Noch tiefere Negativzinsen in der Schweiz könnten für kleinere Firmenkunden der UBS ins Geld gehen: Die Grossbank denkt darüber nach, neu auch KMU stärker zur Kasse zu bitten.
18.09.2019 16:04
UBS-Filiale in der Aeschenvorstadt in Basel.
UBS-Filiale in der Aeschenvorstadt in Basel.
Bild: cash/mfo

Die UBS erwägt bei weiter sinkenden Zinsen in der Schweiz, die Strafzinsen der Notenbank an einen grösseren Kreis von Firmenkunden weiterzugeben. Bereits seit einiger Zeit bezahlen grosse Kunden eine Gebühr auf überschüssige, für das operative Geschäft nicht notwendige Barbestände.
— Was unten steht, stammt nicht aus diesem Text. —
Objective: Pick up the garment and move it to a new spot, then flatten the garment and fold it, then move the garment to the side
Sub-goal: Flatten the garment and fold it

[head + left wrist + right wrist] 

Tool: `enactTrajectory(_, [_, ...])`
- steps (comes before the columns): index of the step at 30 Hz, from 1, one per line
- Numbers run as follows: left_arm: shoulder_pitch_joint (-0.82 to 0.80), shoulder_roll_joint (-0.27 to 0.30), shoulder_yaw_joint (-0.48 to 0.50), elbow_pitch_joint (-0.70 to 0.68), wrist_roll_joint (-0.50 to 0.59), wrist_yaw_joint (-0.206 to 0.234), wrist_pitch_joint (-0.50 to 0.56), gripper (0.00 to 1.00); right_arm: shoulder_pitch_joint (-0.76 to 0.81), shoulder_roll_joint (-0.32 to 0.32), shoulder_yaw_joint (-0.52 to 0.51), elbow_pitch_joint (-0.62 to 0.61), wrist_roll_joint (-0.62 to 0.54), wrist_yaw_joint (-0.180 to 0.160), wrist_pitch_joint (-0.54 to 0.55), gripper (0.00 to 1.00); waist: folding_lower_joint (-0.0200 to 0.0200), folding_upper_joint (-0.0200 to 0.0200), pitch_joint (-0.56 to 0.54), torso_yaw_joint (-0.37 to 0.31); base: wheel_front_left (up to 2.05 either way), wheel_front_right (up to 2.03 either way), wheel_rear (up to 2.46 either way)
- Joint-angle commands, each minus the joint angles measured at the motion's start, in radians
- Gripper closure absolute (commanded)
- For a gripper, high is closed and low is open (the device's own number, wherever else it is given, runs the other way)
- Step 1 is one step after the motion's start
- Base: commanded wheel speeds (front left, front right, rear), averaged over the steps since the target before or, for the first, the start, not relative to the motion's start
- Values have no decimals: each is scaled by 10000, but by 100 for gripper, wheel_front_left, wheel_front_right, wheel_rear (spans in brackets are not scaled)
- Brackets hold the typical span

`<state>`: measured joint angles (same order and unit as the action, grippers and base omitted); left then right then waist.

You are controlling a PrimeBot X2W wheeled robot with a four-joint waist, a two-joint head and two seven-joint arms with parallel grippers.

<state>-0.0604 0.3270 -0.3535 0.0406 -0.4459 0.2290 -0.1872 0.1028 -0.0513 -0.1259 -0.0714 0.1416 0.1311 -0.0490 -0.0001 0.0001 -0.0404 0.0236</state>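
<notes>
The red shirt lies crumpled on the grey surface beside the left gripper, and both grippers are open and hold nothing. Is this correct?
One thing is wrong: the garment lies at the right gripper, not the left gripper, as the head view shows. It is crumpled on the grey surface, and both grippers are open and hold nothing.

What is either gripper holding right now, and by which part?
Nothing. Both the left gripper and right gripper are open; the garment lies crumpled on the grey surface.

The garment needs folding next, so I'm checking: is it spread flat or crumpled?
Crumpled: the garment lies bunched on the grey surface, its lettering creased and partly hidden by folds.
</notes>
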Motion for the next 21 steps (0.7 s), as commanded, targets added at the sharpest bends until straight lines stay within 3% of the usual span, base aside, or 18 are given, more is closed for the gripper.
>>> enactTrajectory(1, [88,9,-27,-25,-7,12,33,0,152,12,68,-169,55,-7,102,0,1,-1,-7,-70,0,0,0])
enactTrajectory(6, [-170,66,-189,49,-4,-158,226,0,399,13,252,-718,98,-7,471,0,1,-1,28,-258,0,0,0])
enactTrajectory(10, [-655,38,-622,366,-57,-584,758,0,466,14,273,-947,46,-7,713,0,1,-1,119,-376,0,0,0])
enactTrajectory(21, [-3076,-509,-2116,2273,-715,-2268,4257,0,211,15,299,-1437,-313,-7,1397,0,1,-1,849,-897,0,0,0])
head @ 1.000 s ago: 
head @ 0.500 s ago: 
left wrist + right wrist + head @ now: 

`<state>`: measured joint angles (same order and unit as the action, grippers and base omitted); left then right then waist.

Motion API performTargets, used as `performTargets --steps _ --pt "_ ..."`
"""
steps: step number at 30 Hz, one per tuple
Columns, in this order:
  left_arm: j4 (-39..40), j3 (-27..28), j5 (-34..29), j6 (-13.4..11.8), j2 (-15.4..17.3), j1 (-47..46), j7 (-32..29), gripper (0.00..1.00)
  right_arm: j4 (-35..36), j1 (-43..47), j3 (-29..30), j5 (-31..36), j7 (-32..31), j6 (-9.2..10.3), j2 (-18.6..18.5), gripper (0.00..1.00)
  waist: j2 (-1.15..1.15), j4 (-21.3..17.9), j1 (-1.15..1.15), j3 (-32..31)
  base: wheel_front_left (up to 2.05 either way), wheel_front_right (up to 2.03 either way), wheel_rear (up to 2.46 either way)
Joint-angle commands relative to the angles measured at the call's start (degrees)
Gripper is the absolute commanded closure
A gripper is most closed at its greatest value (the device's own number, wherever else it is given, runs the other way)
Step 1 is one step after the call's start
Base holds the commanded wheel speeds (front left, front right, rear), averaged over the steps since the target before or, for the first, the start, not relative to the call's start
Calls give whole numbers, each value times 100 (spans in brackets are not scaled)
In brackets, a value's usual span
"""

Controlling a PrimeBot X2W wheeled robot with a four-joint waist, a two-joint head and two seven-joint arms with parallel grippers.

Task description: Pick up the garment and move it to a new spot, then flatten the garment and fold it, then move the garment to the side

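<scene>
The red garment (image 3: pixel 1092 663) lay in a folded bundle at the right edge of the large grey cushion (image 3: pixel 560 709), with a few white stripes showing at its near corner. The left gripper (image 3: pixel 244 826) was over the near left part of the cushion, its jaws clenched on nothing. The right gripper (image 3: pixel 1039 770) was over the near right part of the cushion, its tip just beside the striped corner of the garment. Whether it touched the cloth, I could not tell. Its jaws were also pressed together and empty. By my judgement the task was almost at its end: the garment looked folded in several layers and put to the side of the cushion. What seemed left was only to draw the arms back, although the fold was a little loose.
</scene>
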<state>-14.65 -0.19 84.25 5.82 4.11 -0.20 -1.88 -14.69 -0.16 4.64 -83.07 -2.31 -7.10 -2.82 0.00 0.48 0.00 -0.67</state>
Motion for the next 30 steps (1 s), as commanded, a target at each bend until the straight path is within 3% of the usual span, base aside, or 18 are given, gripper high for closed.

Kleinere und mittelständische Unternehmen seien bislang davon ausgenommen, sagte der für Firmenkunden in der Schweiz zuständige UBS-Manager Alain Conte am Mittwoch vor Journalisten. Das könnte sich ändern: "Der nächste Diskussionspunkt ist morgen. Wir warten, was die SNB kommunizieren wird", sagte Conte. "Wir können heute noch nicht sagen, ob wir dort etwas umsetzen werden oder nicht."

Zwar erwarten Ökonomen und Finanzmarktexperten mehrheitlich, dass die Schweizer Notenbank SNB am Donnerstag unverändert an ihren Negativzinsen von minus 0,75 Prozent festhält. Allerdings rechnet rund ein Drittel mit einer Senkung.